Es wurde nur ein Bauwerk gänzlich neu errichtet, - der zweite Semmering Tunnel. Durch die enorme Belastung der Strecke ist es aber notwendig geworden, ständig Reparatur- und Erhaltungsarbeiten durchzuführen. Es vergeht kein Tag, an dem nicht irgendwo gearbeitet wird.
Größere Renovierungsarbeiten werden wieder unumgänglich werden, u. U. auch der Bau eines Basistunnels.
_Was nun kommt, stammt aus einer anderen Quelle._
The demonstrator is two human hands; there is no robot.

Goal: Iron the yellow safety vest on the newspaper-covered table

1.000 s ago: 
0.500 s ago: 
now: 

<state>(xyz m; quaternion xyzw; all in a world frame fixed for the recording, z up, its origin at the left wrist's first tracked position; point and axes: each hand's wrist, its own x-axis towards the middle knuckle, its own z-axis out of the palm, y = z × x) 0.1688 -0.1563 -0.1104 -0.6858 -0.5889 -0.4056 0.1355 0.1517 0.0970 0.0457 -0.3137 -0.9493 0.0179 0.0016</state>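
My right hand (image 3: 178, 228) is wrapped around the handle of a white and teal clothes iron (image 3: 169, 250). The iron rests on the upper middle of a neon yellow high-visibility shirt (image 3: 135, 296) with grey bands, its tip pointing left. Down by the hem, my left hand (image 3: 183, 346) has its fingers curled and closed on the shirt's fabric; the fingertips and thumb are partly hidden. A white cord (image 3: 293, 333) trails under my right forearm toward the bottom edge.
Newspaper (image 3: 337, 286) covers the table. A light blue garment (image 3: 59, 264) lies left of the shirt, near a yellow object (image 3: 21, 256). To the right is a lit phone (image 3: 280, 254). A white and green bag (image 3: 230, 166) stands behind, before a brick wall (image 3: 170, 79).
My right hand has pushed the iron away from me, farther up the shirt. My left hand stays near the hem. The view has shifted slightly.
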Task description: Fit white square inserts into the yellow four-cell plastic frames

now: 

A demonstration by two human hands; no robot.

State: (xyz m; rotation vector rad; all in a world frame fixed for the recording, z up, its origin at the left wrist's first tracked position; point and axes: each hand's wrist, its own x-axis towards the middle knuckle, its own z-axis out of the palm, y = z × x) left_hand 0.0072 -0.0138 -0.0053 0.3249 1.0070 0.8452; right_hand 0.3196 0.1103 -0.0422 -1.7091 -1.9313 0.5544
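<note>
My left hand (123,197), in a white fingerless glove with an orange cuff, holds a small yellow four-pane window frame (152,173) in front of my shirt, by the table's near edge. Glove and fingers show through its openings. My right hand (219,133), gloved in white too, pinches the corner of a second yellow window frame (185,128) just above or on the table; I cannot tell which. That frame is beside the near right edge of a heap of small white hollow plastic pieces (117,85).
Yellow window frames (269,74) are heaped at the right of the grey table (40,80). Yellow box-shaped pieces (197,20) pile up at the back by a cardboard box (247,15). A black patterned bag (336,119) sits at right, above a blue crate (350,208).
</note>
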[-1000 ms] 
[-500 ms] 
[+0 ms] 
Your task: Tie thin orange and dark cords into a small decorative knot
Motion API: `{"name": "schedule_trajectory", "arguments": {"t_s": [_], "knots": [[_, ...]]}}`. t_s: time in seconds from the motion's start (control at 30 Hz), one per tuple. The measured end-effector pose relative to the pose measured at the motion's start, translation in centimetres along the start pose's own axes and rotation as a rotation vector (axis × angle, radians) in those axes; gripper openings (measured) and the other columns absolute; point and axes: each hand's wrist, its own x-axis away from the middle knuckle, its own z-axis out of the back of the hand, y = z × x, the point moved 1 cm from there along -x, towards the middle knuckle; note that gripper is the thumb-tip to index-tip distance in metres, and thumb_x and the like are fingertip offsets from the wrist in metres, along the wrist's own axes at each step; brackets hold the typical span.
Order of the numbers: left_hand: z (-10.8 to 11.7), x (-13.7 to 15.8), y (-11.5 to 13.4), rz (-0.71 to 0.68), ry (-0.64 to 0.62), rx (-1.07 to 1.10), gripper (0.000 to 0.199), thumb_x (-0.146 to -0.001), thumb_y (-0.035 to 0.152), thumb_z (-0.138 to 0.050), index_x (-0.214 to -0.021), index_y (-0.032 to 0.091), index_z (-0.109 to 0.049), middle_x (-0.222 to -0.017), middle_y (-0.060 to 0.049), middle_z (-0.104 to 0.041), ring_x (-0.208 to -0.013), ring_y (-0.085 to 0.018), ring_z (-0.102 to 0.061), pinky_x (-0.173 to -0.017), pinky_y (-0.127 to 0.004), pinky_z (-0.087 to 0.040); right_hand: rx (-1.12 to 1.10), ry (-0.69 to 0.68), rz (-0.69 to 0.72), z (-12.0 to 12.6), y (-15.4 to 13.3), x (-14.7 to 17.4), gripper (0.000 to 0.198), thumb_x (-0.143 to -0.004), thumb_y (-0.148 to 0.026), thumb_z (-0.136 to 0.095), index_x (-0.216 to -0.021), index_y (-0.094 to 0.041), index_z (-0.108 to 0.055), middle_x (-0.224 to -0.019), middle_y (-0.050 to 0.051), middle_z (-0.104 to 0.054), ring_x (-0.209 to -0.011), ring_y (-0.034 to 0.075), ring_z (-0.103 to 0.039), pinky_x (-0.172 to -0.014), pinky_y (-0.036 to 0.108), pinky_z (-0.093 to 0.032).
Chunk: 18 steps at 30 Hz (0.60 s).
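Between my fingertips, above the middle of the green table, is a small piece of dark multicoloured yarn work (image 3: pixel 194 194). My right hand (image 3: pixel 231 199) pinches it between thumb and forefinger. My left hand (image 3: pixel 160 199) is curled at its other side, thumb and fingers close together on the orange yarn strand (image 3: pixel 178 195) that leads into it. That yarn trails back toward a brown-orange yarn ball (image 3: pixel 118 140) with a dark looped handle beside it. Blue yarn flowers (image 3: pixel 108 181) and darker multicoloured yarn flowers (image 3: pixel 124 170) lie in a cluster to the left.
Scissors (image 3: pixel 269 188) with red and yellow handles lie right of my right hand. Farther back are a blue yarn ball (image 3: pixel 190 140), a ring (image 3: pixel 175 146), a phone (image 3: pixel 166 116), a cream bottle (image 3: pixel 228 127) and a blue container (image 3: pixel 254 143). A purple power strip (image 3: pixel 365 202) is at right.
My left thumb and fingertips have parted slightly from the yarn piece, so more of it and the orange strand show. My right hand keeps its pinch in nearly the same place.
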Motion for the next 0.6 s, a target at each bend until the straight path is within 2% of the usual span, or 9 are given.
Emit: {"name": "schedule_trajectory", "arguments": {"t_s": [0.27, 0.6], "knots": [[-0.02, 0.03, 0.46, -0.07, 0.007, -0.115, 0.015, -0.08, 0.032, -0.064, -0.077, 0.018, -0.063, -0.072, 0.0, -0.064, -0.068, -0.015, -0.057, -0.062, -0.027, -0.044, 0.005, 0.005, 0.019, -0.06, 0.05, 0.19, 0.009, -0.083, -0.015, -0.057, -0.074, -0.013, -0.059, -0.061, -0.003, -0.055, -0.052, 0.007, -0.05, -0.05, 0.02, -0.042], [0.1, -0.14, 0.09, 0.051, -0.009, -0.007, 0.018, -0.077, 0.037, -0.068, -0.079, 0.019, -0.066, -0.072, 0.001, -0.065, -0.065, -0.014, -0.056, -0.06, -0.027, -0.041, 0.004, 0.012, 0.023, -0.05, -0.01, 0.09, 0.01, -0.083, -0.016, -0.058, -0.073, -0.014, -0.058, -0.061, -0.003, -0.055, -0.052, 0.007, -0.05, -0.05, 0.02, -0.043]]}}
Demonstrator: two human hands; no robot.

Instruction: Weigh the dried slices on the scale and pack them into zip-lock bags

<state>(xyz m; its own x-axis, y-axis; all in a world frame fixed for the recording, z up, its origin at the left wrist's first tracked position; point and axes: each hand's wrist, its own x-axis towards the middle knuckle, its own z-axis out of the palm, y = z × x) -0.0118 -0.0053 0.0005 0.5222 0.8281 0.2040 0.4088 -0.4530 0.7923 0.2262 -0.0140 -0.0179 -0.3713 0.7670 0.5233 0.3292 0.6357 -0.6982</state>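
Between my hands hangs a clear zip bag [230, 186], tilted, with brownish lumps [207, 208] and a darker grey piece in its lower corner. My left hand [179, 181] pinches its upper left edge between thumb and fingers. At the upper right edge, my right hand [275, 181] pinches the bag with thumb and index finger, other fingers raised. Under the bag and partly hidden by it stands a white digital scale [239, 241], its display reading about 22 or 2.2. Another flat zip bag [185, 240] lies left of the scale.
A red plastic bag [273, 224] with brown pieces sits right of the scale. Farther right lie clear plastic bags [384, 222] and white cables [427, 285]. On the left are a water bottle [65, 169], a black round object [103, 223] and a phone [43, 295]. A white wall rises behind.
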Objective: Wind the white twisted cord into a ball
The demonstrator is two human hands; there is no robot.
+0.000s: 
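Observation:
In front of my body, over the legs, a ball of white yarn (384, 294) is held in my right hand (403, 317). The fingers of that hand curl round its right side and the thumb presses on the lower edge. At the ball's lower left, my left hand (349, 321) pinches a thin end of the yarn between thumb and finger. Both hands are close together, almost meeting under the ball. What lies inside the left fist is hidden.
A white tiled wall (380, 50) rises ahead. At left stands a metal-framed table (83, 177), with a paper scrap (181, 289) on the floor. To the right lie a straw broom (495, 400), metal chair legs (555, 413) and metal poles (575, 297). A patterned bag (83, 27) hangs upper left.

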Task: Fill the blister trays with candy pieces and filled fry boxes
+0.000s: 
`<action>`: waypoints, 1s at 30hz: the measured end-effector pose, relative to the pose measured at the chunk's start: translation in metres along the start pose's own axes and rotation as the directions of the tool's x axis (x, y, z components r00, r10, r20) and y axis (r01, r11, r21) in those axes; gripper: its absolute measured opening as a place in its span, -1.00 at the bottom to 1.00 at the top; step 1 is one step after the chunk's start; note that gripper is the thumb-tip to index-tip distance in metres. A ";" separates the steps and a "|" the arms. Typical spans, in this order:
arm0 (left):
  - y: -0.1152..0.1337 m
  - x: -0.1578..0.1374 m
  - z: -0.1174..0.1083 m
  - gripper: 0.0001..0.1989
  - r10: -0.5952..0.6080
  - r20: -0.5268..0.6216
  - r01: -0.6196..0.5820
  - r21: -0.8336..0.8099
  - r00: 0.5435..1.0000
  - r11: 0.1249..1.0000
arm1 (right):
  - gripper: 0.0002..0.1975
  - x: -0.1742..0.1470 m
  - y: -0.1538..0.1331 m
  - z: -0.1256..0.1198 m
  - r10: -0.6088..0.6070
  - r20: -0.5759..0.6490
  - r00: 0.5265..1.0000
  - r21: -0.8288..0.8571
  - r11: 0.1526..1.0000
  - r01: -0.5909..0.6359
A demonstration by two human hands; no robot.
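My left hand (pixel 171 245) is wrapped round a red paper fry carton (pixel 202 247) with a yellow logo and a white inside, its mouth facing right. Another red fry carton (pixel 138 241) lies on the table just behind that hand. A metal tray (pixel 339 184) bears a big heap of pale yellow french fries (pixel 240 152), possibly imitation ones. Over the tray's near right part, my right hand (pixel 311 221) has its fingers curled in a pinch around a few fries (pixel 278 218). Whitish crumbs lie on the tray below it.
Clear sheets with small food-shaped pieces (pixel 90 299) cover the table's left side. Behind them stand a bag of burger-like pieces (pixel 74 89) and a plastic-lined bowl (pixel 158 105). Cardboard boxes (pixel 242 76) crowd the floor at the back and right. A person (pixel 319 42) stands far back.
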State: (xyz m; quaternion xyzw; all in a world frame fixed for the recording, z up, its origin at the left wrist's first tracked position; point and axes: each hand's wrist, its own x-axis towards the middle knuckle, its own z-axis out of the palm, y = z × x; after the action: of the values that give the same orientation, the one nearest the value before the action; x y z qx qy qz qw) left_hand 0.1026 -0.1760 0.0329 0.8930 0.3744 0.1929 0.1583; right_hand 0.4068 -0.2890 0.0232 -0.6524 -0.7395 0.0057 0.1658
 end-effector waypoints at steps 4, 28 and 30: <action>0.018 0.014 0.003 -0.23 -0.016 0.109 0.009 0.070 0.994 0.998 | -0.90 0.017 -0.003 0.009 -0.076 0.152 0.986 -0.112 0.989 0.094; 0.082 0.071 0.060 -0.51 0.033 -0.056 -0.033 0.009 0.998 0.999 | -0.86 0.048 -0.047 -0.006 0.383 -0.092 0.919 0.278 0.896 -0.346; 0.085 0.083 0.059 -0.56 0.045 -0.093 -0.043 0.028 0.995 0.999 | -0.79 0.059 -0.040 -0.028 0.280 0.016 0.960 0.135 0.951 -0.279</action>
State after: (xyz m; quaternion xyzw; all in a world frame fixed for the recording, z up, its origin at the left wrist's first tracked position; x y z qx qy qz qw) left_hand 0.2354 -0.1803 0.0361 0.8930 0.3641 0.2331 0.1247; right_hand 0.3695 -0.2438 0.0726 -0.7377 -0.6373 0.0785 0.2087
Man sollte aber jedenfalls die Strecke erhalten und den Regionalverkehr "über den Berg" führen, sowie mit Nostalgiezügen die Semmeringbahn wieder zu einer Attraktion für den Semmering und seine Umgebung werden lassen.
Besondere Ereignisse
In der Chronik des Gendarmeriepostens Semmering sind zwei Zugzusammenstöße vermerkt: Am 9. 8. 1967 fuhr eine vom Semmering Richtung Gloggnitz fahrende E-Lok gegen einen Kleinwagen (Draisine) eines Arbeitszuges. Einige Arbeiter konnten rechtzeitig abspringen, der Kleinwagenführer und ein Arbeiter wurden schwer verletzt, der Arbeiter verstarb im Krankenhaus. Am 28. 7. 1976 stieß eine Hilfslok gegen einen liegengebliebenen Schnellzug. Es wurden 8 Reisende verletzt und es entstand schwerer Sachschaden.
In beiden Fällen lag das Verschulden beim Fahrdienstleiter. Von größeren ”Eisenbahnkatastrophen“ blieb die Semmeringbahn jedoch bis zum heutigen Tage verschont.